#### [What is needed]
In the data below, find the line that contains "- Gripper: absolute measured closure" and the line that contains "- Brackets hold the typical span". Copy both, plus every line between them, exactly.

Top of Collected data

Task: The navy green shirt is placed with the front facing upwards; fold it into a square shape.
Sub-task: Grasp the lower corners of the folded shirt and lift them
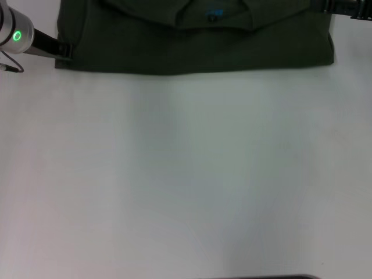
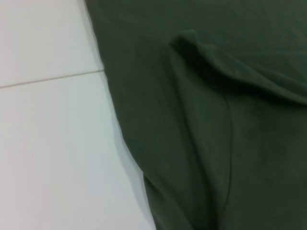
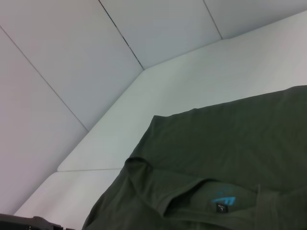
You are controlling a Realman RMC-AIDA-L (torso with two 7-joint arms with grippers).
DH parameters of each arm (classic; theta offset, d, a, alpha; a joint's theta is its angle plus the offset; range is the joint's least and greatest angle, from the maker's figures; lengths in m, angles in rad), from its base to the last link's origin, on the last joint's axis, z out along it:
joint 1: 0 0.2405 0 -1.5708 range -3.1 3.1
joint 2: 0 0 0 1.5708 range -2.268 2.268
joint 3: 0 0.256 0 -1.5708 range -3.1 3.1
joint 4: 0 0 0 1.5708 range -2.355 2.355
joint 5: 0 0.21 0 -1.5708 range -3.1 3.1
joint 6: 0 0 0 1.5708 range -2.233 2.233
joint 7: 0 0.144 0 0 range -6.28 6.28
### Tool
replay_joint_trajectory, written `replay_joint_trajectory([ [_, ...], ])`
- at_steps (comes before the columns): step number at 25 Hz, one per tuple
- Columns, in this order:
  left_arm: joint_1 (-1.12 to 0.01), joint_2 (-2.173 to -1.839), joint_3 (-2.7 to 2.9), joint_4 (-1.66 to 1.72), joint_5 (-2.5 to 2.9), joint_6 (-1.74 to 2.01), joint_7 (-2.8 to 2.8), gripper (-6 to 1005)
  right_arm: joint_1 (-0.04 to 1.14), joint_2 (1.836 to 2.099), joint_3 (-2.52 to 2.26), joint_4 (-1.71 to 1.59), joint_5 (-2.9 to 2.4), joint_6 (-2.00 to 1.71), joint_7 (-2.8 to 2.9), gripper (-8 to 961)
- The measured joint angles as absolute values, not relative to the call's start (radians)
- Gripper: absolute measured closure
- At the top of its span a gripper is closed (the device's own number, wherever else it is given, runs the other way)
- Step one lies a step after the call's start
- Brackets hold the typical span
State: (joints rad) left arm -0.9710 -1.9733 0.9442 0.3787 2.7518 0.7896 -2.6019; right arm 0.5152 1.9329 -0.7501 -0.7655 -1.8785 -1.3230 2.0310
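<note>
One shirt [image 1: 192, 43] lies folded on the table [image 1: 186, 174]. Two grippers flank it: the left gripper [image 1: 63, 51] touches its left edge, the right gripper [image 1: 340, 7] its far right corner. Whether either is spread or pinching cannot be told.

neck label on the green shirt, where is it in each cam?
Head view: the small black and blue neck label sits at the top centre, inside the collar of the dark olive-green cotton shirt.
Left wrist view: not in it, only shirt fabric.
Right wrist view: bottom edge, right of centre.
Shared landmark: the collar opening.
</note>
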Motion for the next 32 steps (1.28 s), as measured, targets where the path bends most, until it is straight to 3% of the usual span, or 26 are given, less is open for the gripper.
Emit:
replay_joint_trajectory([
  [4,-0.973,-1.974,0.943,0.388,2.752,0.808,-2.595,943,0.515,1.932,-0.75,-0.765,-1.878,-1.32,2.032,260],
  [9,-0.96,-1.977,0.942,0.451,2.752,0.872,-2.592,949,0.511,1.92,-0.737,-0.77,-1.93,-1.297,2.107,262],
  [18,-0.949,-1.983,0.944,0.494,2.752,0.9,-2.585,950,0.562,1.872,-0.675,-0.767,-2.336,-1.288,2.469,265],
  [21,-0.958,-1.987,0.949,0.495,2.752,0.901,-2.578,950,0.604,1.873,-0.676,-0.764,-2.416,-1.302,2.534,266],
  [28,-0.969,-1.998,0.969,0.497,2.752,0.898,-2.565,950,0.689,1.909,-0.682,-0.714,-2.5,-1.181,2.599,268],
  [32,-0.972,-1.998,0.97,0.498,2.752,0.901,-2.56,949,0.705,1.917,-0.684,-0.714,-2.499,-1.141,2.606,269],
])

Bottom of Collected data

#### [Answer space]
- Gripper: absolute measured closure
- At the top of its span a gripper is closed (the device's own number, wherever else it is given, runs the other way)
- Step one lies a step after the call's start
- Brackets hold the typical span

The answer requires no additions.